A Major Oppenheimer Moment Was Saved By The Set Of A Completed HBO Series

"Mr. President, I feel I have blood on my hands," said J. Robert Oppenheimer to President Harry Truman in 1945 during a fateful meeting at the Oval Office, according to a description of their encounter in "American Prometheus." Christopher Nolan's "Oppenheimer" stages this event to dramatic effect, with Truman (Gary Oldman) calling the theoretical physicist a "crybaby" after the latter addresses the ethical quandaries of dropping the world's first atomic weapon. This moment is memorable; it underlines the government's eagerness to literally weaponize nuclear weapons development projects while also zooming in on Oppenheimer's accumulating guilt and despair.

According to "Oppenheimer" production designer Ruth De Jong, filming this scene demanded a considerable amount of last-minute effort and improvisations, as the crew's plans to film at the original location had fallen through days before the shoot. /Film's Bill Bria attended a home entertainment release junket for "Oppenheimer," where De Jong detailed the pains she and her team had to undergo just to secure a replacement location while racing against time. Things were eventually resolved thanks to an Oval Office set from the HBO political satire-comedy "Veep," which had to be painstakingly redressed for the sake of the scene.

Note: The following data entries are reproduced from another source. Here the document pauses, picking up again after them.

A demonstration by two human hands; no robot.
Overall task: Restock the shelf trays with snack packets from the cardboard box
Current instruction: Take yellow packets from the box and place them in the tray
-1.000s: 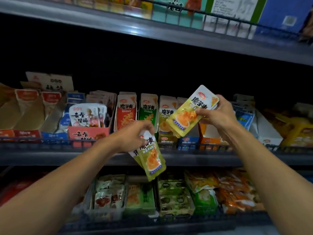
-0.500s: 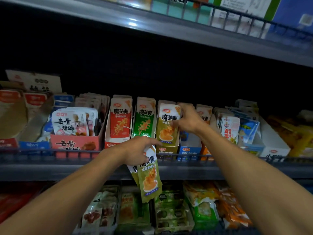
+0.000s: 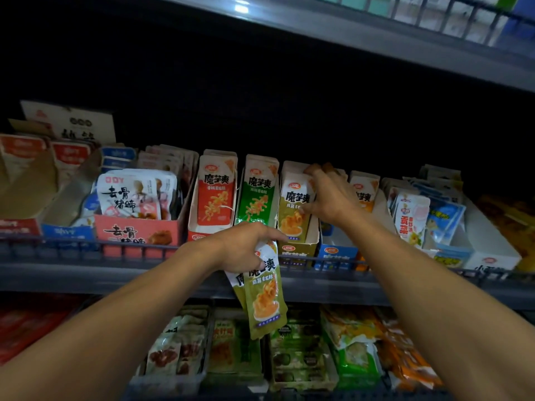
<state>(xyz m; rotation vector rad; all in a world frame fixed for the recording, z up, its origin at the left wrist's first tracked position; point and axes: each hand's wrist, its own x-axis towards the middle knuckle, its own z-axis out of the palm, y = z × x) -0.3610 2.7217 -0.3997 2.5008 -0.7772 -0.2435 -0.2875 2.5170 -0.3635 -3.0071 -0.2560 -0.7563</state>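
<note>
Left hand: your left hand (image 3: 243, 250) is clenched round a small bunch of olive-yellow snack packets (image 3: 265, 299), which hang down in front of the shelf rail (image 3: 86, 250).
Right hand: your right hand (image 3: 327, 195) grasps the top of the front olive-yellow packet (image 3: 292, 209) standing upright in its tray.
Olive tray: the olive cardboard tray (image 3: 298, 251) sits on the middle shelf, between the green packet tray (image 3: 257, 192) and a blue tray (image 3: 335, 253).
Neighbours: the red packet tray (image 3: 215, 195) stands left of the green one; a pink box (image 3: 136, 233) of white pouches lies further left.
Lower shelf: mixed snack bags (image 3: 353, 348) fill it.
</note>
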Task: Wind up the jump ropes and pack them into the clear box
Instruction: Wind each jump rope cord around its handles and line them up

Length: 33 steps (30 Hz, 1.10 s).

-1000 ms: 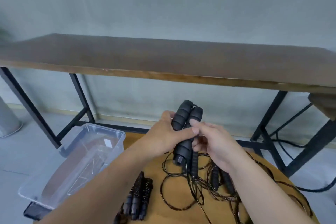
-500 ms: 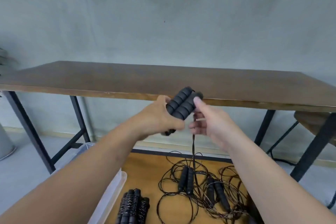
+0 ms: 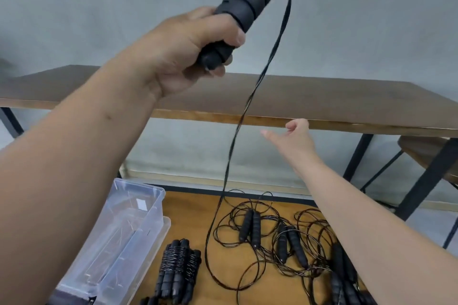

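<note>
Jump rope handles (image 3: 250, 5), paired together, are being held high in our left hand (image 3: 188, 49), fingers wrapped tight round their lower end. Black cord (image 3: 257, 82) is hanging doubled from the top of the handles and trailing down to the low wooden board (image 3: 198, 208), where its loop is lying near the board's far edge. Our right hand (image 3: 292, 138) is hovering beside the cord, not touching it, fingers loosely spread and gripping nothing. Clear box (image 3: 138, 208) is sitting off the board's left edge, looking empty as far as we can tell. Wound bundles (image 3: 178, 267) are lying near the board's front-left corner, just beside the box; unwound ropes (image 3: 285, 238) are tangling toward the right side.

We are judging this as the start of winding one rope: cord drawn straight, no turns on the handles yet. Next we are needing the right hand to catch the hanging cord and begin wrapping it round the handles, keeping tension even
</note>
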### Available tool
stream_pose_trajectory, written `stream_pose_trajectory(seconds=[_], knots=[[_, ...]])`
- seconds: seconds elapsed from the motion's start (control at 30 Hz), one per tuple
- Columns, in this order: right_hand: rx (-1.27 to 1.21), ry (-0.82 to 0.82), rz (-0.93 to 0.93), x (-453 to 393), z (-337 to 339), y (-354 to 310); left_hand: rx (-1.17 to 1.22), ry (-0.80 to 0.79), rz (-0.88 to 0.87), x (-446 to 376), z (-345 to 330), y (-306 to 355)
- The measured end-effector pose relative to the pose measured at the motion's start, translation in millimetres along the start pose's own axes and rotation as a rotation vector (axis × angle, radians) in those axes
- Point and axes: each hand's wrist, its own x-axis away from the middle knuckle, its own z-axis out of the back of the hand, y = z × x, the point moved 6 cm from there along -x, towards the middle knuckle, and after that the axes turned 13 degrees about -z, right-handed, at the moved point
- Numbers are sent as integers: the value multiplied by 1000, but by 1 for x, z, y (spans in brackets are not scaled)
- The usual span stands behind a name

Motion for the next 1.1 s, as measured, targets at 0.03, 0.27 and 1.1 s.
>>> stream_pose_trajectory(seconds=[0.03,0.27,1.1], knots=[[-27,21,41,1,2,-4,-29,-3,-10,-1,0,3],[-402,-211,202,-5,0,-53,-106,-179,148,17,-9,-40],[-183,-861,-403,82,-52,27,65,16,509,60,-24,-177]])
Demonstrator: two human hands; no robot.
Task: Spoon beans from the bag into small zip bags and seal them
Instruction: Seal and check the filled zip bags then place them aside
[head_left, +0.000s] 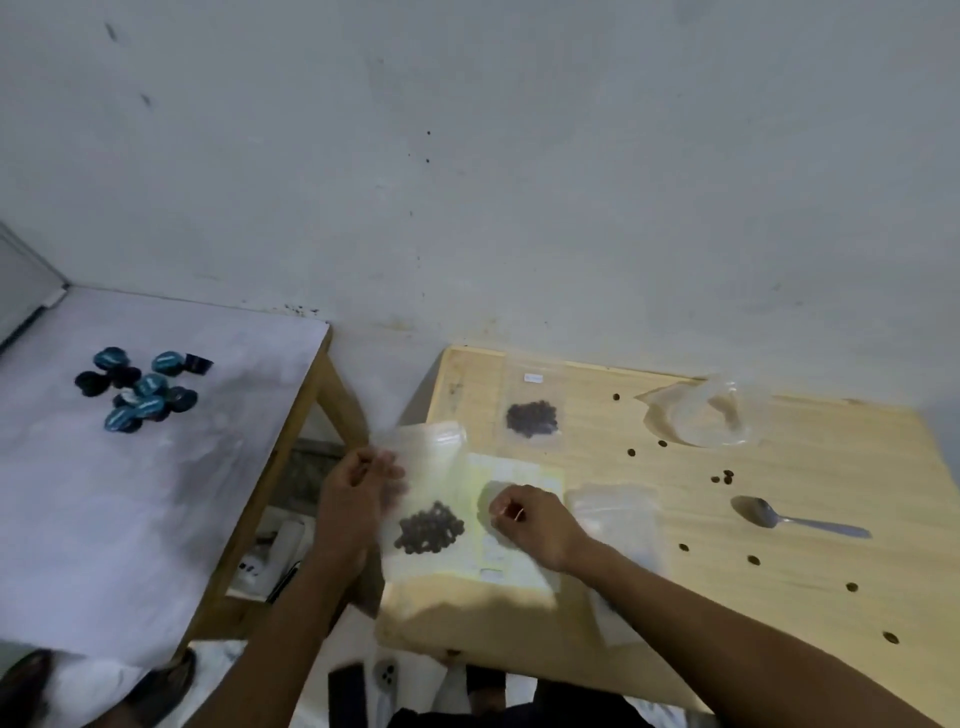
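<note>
My left hand (363, 483) pinches the clear small zip bag of dark beans (423, 499) at its nine-o'clock edge; my right hand (524, 514) is curled, holding nothing I can make out. The metal spoon (789, 517) lies at three o'clock on the pale wooden surface (779, 597).

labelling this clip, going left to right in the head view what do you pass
blue capsules → left hand → bean zip bag in its grip → right hand → stack of empty zip bags → spoon
</note>
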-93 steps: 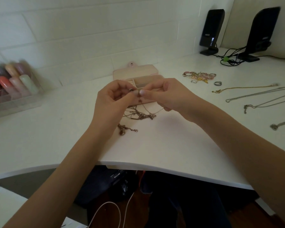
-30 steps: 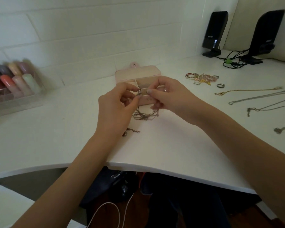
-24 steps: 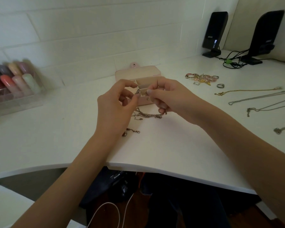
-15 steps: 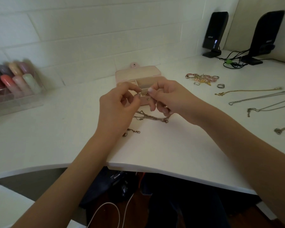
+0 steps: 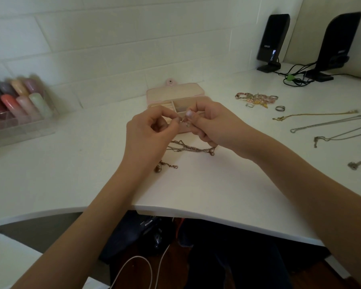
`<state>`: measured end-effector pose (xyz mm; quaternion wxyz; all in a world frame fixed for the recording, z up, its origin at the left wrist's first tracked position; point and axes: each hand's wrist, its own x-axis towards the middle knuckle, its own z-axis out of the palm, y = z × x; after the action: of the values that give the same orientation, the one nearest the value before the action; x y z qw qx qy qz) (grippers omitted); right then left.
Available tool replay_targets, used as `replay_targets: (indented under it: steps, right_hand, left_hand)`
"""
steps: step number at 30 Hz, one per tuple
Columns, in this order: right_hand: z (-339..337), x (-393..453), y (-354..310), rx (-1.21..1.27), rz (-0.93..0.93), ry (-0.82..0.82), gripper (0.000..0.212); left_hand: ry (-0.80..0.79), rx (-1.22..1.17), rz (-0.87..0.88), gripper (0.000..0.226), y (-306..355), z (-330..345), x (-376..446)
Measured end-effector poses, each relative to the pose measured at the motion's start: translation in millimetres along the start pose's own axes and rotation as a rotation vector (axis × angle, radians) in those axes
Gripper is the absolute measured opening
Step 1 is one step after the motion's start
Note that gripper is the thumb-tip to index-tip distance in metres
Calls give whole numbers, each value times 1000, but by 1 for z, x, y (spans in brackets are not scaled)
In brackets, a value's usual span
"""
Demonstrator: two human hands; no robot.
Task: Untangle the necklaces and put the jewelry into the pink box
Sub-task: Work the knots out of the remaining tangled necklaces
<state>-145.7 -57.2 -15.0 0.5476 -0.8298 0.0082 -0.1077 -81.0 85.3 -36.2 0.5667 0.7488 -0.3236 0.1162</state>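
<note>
The open pink box point(image 5: 175, 94) stands on the white desk, its lid leaning back toward the wall. In front of it my left hand point(image 5: 148, 132) and my right hand point(image 5: 215, 124) meet fingertip to fingertip and pinch a tangled necklace point(image 5: 191, 148) at its top. The thin chain hangs below both hands and drapes in a stretched line on the desk. A small loose chain piece point(image 5: 165, 165) with a bead lies near my left wrist.
Several straightened necklaces point(image 5: 329, 124) lie at the right, with a heap of rings and bracelets point(image 5: 256, 98) behind them. Two black speakers point(image 5: 273, 40) with cables stand at the back right. A clear organiser of coloured tubes point(image 5: 19, 105) sits at the left. The desk's front edge curves below my forearms.
The hanging tangle has spread out sideways to the right into a longer line on the desk. My hands stay together in front of the box, slightly lower than a second ago.
</note>
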Motion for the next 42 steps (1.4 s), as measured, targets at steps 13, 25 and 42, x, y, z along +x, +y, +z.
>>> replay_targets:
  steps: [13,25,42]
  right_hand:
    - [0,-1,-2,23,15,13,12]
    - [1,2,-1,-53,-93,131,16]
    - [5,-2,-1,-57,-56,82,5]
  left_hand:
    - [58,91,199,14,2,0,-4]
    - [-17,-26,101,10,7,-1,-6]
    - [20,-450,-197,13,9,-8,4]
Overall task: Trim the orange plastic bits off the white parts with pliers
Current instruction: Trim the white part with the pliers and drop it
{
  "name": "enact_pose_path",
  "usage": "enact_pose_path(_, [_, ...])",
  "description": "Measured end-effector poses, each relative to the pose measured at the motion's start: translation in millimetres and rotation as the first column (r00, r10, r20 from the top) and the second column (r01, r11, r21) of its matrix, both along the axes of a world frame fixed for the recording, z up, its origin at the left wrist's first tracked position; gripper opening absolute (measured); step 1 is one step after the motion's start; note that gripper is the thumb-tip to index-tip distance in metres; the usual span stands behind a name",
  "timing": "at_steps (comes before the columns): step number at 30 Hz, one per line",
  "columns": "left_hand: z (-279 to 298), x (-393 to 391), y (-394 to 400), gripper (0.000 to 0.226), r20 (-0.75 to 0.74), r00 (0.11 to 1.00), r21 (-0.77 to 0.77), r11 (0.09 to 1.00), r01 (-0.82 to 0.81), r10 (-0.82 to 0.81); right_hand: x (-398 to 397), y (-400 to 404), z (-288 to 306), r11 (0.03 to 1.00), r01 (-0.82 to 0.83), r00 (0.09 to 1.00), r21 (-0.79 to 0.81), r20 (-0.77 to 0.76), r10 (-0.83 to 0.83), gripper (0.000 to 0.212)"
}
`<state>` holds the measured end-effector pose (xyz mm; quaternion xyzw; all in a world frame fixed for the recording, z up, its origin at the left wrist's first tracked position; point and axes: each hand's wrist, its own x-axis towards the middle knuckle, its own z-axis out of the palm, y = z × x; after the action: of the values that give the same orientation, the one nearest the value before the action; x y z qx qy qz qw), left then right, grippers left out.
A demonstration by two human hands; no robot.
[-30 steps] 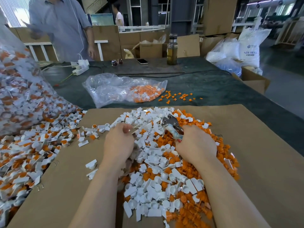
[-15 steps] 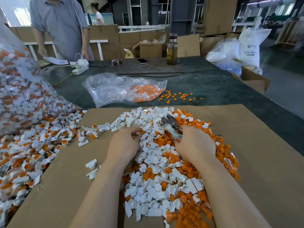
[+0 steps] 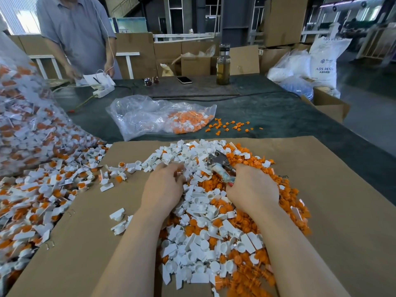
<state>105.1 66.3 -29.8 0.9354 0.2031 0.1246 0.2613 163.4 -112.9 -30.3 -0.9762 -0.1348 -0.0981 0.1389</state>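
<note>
Head view: my right hand (image 3: 252,189) grasps the pliers (image 3: 220,166), steel head resting on the heap. My left hand (image 3: 164,189) sits fingers curled in the white parts (image 3: 199,243); can't tell if it grasps any. Orange bits (image 3: 252,273) mixed through the heap on cardboard (image 3: 342,211) at the counter's (image 3: 278,116) near edge.

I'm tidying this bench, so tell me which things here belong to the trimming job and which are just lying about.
Job: pliers gripped in the right hand; left hand in the pile of white parts; orange bits; untrimmed parts on the left.

Lying about: sunglasses, phone, bottle, power strip.
</note>
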Motion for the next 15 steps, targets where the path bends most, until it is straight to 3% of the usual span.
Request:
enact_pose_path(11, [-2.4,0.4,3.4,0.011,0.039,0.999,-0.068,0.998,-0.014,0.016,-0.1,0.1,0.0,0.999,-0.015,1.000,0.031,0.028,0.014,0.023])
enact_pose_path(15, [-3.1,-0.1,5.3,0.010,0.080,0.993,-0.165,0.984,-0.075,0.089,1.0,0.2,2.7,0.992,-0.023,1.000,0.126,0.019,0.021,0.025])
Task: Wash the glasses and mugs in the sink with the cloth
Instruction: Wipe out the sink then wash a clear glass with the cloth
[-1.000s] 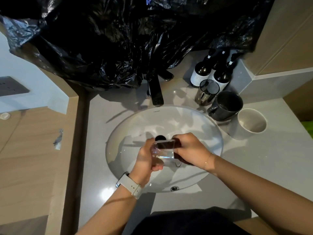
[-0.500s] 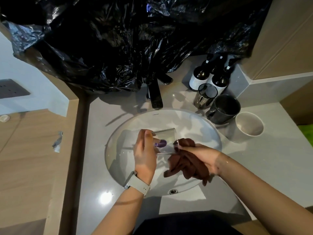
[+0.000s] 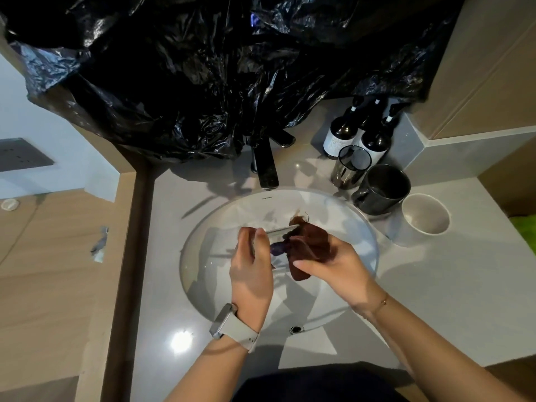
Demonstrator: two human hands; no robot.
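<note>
Mid-wash, over the white sink [image 3: 203, 285]. Left hand [image 3: 251, 271] curled round a clear glass [image 3: 278, 237], gripping it on its side above the basin middle, mouth facing right. Right hand [image 3: 338, 264] bunching the brown cloth [image 3: 310, 245], fingers closed on it, cloth pressed against and seemingly into the glass mouth; how deep, cannot tell. Versus a second ago: cloth then mostly hidden under both hands clasped round the glass, now out in plain view and lifted to the rim, glass tipped flatter. Reads as shifting from the outside wipe to the inside or rim. Still waiting far right on the counter [image 3: 435, 285]: smoked glass [image 3: 349, 168], dark mug [image 3: 383, 190], white mug [image 3: 425, 217], just beside one another, no sign yet whether washed. Dark pump bottles [image 3: 374, 140] behind them, black tap [image 3: 265, 166] at far rim, black plastic bag [image 3: 203, 68] above. Task likely early, one piece of four in hand.
</note>
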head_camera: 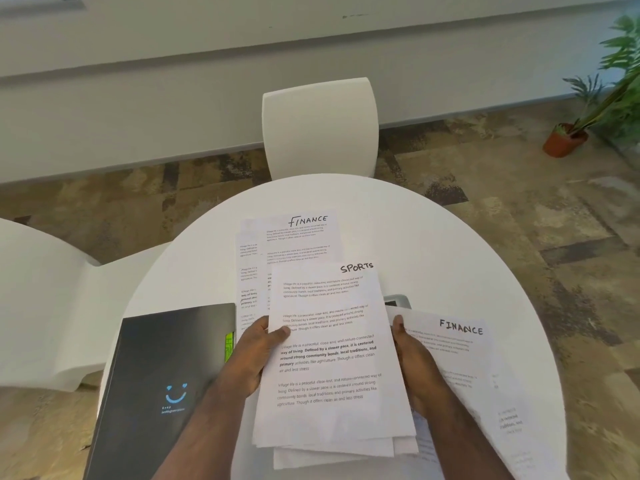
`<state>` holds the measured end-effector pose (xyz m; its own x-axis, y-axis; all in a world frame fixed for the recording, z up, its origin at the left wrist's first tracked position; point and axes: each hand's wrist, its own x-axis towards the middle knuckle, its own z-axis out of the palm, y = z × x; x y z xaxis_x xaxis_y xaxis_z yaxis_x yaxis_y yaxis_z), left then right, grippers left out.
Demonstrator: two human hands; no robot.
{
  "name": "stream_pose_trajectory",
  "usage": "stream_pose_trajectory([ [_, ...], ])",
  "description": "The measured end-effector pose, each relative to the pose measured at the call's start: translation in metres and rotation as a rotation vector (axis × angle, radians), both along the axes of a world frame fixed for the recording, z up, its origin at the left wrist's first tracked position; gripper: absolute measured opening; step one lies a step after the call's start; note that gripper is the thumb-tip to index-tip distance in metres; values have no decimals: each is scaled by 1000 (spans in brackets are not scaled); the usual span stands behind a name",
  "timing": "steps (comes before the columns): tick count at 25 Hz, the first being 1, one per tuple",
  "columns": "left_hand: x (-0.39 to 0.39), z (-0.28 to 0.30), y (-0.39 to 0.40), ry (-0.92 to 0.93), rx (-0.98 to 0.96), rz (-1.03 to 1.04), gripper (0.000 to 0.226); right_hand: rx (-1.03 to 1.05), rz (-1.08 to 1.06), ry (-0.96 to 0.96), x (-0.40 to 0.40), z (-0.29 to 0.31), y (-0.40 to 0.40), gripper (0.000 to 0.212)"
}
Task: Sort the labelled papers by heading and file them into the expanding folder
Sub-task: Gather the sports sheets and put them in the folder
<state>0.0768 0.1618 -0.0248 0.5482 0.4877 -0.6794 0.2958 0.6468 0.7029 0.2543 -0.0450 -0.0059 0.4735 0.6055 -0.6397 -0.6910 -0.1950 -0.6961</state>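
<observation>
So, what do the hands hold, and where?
Both hands, left and right, hold the paper stack topped SPORTS, gripping its left and right side edges.

a sheaf of printed sheets topped by one headed sports [332, 351] is held upright-tilted, a finance sheet [301, 237] lies beyond, another finance sheet [460, 344] right, the closed dark expanding folder [162, 382] left.
</observation>
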Motion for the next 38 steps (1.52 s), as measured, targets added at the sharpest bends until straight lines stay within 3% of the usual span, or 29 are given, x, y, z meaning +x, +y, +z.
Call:
stream_pose_trajectory([
  [2, 6, 0, -4, 11, 119, 26, 27, 62, 27, 41, 1, 1, -6, 30],
  [4, 15, 3, -8, 20, 180, 31, 28, -46, 120, -100, 3, -3, -10, 27],
  [7, 33, 8, -12, 131, 344, -34, 32, -169, 22, -232, 12, -8, -23, 31],
  [8, 38, 5, -11, 228, 514, -114, 41, -163, -48, -250, 17, -8, -31, 30],
  [10, 45, -6, -11, 503, 919, -477, 58, -144, -190, -261, 27, -8, -50, 30],
  [12, 49, -16, -15, 684, 1086, -835, 68, -117, -285, -243, 33, -11, -70, 32],
  [15, 54, -25, -25, 730, 1112, -1071, 70, -115, -352, -246, 33, -12, -90, 34],
  [24, 51, -36, -48, 552, 1417, -1202, 64, -125, -468, -252, 21, -15, -105, 33],
  [34, 44, -16, -43, 400, 1380, -1004, 26, -111, -476, -243, 23, -5, -101, 37],
  [38, 33, -11, -52, 291, 1250, -1084, 61, -123, -479, -248, 23, -4, -101, 35],
])
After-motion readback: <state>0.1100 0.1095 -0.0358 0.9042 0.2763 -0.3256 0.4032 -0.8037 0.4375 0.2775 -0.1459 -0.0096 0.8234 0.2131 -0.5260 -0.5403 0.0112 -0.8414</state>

The scene was originally meant to be filmed at the Nixon Library in Yorba Linda, California, but after the crew lost the location abruptly, De Jong had to try several things before finding a solution:

"Ultimately what happened was we lost that location with about seven days to go, and had a locked actor and needed to have a place to shoot. [...] So I called Tom Hayslip, our executive producer, right away. [...] I said, 'Maybe we can shoot this at the end,' not knowing the information that Gary Oldman was already booked and his date was set and that was the schedule."

A miraculous stroke of luck

De Jong explained that the crew was initially choosing backup locations that they had not considered prior, such as a location scouted during the pre-production days that was glossed over in the chaos of location-jumping. When De Jong told Nolan about the Oval Office problem, he suggested building the set from scratch, but the production designer decided to exhaust other practical options before committing to such a sudden, daunting task:

"Thankfully, my supervising art director, Samantha Englender, was smart enough to have put one [location] on hold. [...] It was the 'Veep' Oval Office. It was flat-packed. Which was kind of great, but when we called the storage unit, they said, 'Oh, it'll take about four or five days to pull it out.' I said, 'I don't have four or five days. I'm sending a crew over, they're going to help you pull it out. It has to come over. We're going to go get a stage now at Universal.'"

This allowed the project to move in a more practical direction, and with the help of construction coordinator Jonas Kirk, the crew pulled it off by working on set redressing for five consecutive days. They were lucky enough to book a stage in spite of limited vacancies, and additional shoots in the White House Lobby and cabinet room were carried out with fresh construction drawings. Set designer Jim Hewitt made this possible by getting the drawings to construction as soon as he could, and the impossible was accomplished, wet paint notwithstanding.

"I don't think any of us actually believed we could do it, not because we weren't capable, but just the clock. And we did," De Jong concluded, chronicling the hectic, stress-inducing last-minute mishap that almost derailed one of the most pivotal scenes in "Oppenheimer."